Toward enhancing the reliability of particulate organic carbon analysis in aquatic systems: A new perspective on particle settling and pretreatment improvement

Reliable total organic carbon (TOC) analysis, including particulate organic carbon (POC), is crucial for evaluating water-treatment performance and tracing the carbon cycle in aquatic systems. In this study, we investigated the impact of particle settling on the recovery and precision of POC in TOC analysis of water samples, focusing on environmental particle samples and wastewater influents. Environmental particle samples were obtained from compost, algae, and sewage sludge. Additionally, improvement strategies for reliable TOC analysis were evaluated using physicochemical pretreatment methods, including resuspension via gas injection, ultrasonication (UL), a combined ultrasonic and alkaline (CUAL) method, and dispersant injection. We confirmed that particle settling was strongly correlated with decreased precision and TOC recovery, with large particle sizes and low surface charges being significant contributing factors. The CUAL method significantly reduced TOC recovery loss due to particle settling (3.6 %–21.9 %), compared to the conventionally used UL (33.9 %–60.8 %), owing to an increased recovery of POC during CUAL pretreatment. Dispersant application increased the particle zeta potential, reducing particle settling rates by 19.6 % compared to that achieved without a dispersant.
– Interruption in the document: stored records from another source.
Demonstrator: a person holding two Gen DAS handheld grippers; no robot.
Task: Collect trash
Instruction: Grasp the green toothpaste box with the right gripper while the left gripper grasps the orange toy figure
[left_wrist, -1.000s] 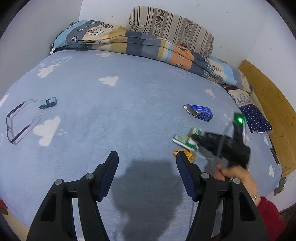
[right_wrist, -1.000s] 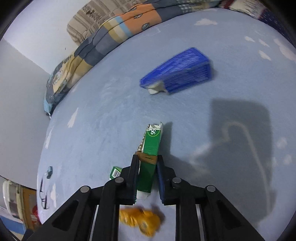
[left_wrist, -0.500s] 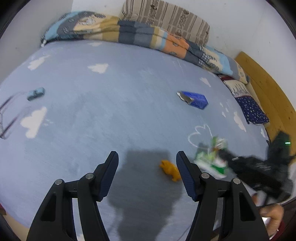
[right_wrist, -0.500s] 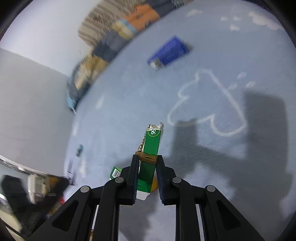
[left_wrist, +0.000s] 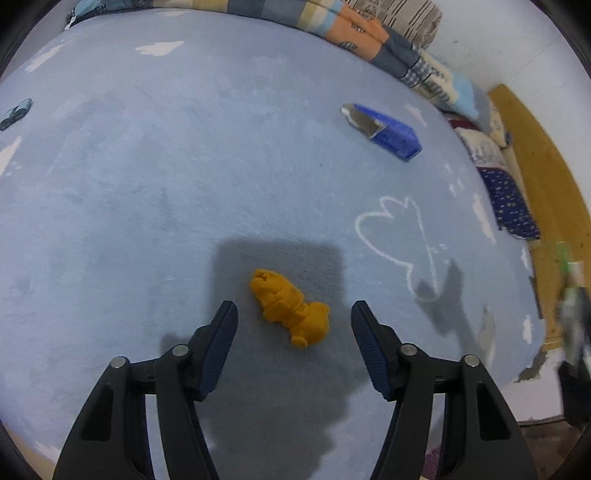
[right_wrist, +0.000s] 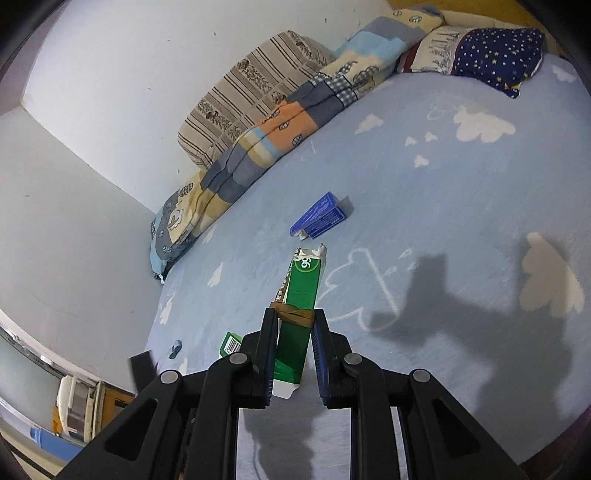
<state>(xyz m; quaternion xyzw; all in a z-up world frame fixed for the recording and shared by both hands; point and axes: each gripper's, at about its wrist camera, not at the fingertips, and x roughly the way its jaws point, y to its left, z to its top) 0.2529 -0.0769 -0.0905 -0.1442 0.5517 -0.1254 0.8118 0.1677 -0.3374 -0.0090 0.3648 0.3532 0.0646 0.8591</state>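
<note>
Left wrist view: the left tongs (left_wrist: 291, 325) hang over the bed (left_wrist: 147, 166), pointing steeply down, with the orange crumpled scrap (left_wrist: 290, 308) lying on the sheet between the 2 fingers but touching neither; the jaws are part-way apart and closing, nothing gripped yet. A blue carton (left_wrist: 388, 134), torn open at 1 end, lies well apart toward the pillows; a small grey-blue object (left_wrist: 16, 110) sits at the far left edge, too small to name. At the right edge the other tool shows only as a blur.

Right wrist view: the right tongs (right_wrist: 295, 332) are narrow and clamped on a green carton (right_wrist: 301, 295) – a long box with a torn white top and a brown band across it, held clear of the bed and sticking forward past the fingertips. The blue carton (right_wrist: 319, 219) lies beyond it on the cloud-print sheet; a second green piece with a barcode (right_wrist: 232, 343) peeks out left of the left finger, and whether it is part of the held carton I cannot tell.

Risks, as I judge them: the scrap lies askew to the closing jaws, so 1 pad may strike first and nudge it aside on the soft sheet; closing too low could pinch the sheet with it; the green carton is gripped near its lower end – a quick swing could lever it loose.
</note>
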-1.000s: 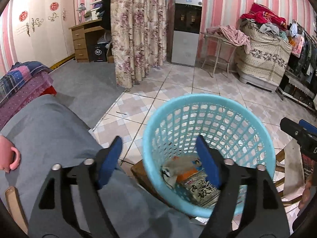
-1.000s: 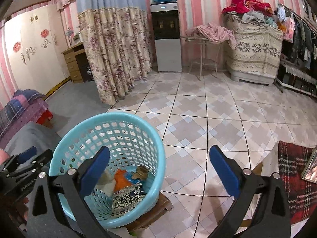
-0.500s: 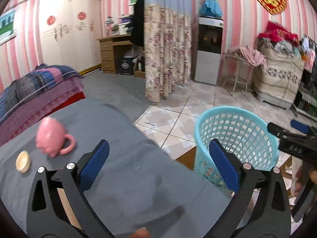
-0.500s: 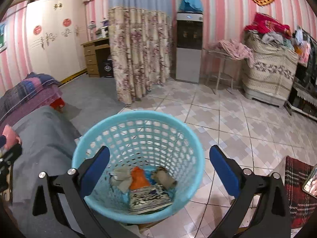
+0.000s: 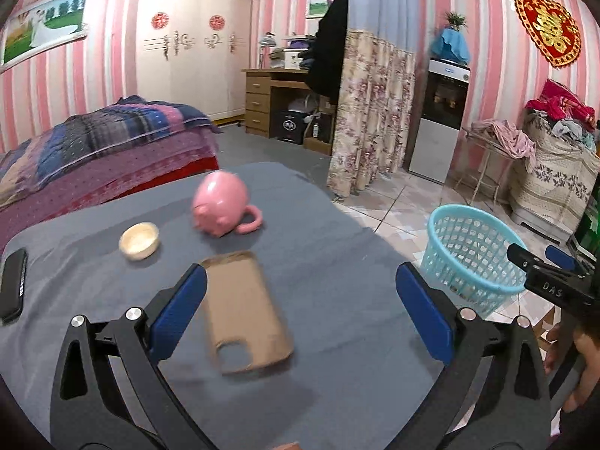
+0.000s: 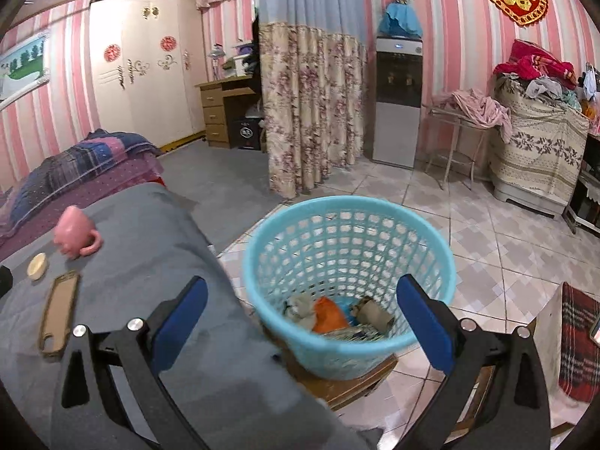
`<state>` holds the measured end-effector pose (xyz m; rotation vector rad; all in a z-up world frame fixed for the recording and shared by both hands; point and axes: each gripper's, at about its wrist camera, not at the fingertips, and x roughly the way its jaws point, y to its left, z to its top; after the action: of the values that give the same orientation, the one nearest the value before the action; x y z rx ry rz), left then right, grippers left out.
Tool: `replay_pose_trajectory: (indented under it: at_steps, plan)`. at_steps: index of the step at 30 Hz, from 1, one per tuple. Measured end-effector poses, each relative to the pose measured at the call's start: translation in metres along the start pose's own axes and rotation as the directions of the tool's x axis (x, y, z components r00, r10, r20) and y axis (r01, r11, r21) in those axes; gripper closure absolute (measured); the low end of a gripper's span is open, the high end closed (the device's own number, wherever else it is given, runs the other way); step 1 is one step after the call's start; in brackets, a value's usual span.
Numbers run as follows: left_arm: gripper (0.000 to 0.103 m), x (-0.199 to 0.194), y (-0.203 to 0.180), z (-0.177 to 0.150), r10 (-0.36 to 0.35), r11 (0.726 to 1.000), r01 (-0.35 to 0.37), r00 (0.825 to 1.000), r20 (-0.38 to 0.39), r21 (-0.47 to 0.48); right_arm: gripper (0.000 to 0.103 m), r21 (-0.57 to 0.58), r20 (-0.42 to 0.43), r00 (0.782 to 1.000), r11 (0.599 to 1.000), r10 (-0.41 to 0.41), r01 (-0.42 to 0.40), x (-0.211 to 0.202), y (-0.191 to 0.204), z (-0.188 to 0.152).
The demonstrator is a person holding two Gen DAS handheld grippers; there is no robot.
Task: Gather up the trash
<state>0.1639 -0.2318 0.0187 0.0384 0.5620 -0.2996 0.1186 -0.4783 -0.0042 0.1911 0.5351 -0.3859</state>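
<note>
Right wrist view looks into a light blue basket (image 6: 348,232) with holes in its wall. Trash (image 6: 330,315) lies at its bottom: something orange, grey scraps, a brown roll and a printed wrapper. The basket stands on a low wooden stool (image 6: 348,382), just beside the grey counter (image 6: 150,247). The right tongs (image 6: 302,324) are wide open with nothing between them. The left tongs (image 5: 300,317) are wide open too, over the counter, and hold nothing. On the counter lie a brown phone case (image 5: 245,309), a small pale bowl (image 5: 139,240) and a pink mug (image 5: 221,202) tipped on its side. A dark phone (image 5: 13,285) lies near the left edge.
</note>
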Motion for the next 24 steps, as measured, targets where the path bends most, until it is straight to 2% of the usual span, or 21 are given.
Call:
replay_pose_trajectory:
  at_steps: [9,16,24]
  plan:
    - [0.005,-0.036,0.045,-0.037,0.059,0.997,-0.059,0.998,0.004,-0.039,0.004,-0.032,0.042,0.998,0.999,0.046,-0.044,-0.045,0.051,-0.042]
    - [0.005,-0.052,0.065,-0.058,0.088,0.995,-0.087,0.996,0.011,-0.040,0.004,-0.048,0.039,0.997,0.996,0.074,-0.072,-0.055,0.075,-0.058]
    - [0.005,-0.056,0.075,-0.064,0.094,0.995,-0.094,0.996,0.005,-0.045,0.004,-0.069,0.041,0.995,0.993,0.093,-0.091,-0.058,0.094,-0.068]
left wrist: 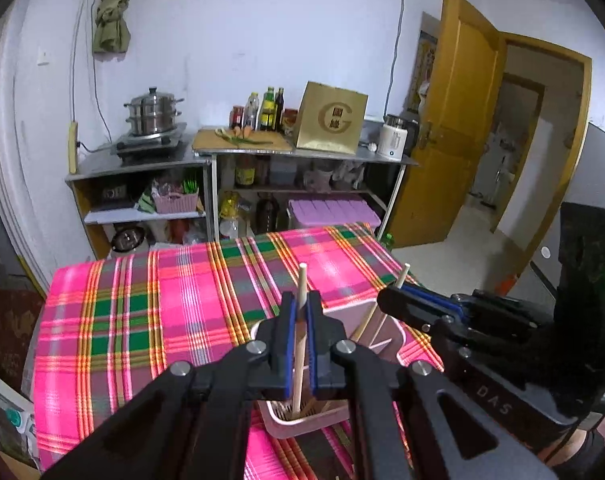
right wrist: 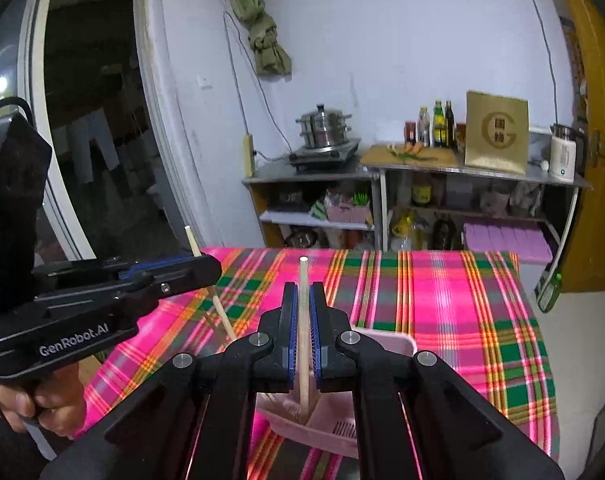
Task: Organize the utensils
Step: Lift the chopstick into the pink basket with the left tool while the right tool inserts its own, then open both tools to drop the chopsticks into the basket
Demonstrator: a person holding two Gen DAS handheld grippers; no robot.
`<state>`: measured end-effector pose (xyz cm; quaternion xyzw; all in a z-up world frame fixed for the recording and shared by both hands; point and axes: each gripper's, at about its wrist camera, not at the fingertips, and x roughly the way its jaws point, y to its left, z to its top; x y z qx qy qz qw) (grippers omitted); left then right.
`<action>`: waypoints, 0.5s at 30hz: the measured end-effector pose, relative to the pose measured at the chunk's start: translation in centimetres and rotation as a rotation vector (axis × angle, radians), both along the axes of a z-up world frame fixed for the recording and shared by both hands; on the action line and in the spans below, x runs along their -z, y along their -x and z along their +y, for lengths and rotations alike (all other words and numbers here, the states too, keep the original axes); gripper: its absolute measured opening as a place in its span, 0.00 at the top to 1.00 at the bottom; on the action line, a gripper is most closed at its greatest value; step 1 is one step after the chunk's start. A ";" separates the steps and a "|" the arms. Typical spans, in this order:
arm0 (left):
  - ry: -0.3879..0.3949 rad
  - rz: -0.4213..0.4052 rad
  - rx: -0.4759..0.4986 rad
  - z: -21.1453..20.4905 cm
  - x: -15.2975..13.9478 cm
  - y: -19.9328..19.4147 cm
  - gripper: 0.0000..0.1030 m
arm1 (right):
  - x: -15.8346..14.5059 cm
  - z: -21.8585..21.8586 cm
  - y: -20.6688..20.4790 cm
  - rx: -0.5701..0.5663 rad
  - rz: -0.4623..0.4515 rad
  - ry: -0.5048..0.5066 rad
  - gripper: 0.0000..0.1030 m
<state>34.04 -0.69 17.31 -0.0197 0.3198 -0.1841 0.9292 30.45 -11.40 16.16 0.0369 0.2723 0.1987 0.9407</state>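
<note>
Left gripper (left wrist: 301,322), lower centre of left wrist view: jaws clamped on one wooden chopstick (left wrist: 300,344), upright, lower end inside the pink utensil holder (left wrist: 302,426). Right gripper (right wrist: 302,322), lower centre of right wrist view: likewise clamped on a second chopstick (right wrist: 303,332), lower end in the same holder. Holder stands on the pink plaid tabletop (left wrist: 150,312), near edge. Person's hand (right wrist: 38,404) visible lower left, right wrist view.
</note>
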 end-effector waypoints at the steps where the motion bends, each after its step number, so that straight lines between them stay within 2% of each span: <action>1: 0.000 0.009 0.000 0.0 0.4 0.0 0.94 | 0.7 -0.1 -0.1 0.003 0.013 0.003 0.95; 9: -0.021 0.067 -0.007 -0.3 3.7 0.1 0.94 | 4.3 -0.5 -0.7 0.008 0.098 0.023 0.94; 15: -0.024 0.076 -0.034 0.2 4.3 0.6 0.94 | 4.6 -0.8 -0.1 0.004 0.117 0.034 0.91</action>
Additionally, the turbidity index (i.e., NTU₅/NTU₀) was useful for proactively evaluating particle settling, showing a strong negative correlation with the particle settling rate (r = −0.82, p < 0.01). Its validity was confirmed through sample pretreatment tests conducted on wastewater samples (n = 16). Our findings significantly improve POC recovery and TOC measurement reliability, especially for samples with high suspended solids (SS), reinforcing their critical impact on the accuracy of water-quality assessments.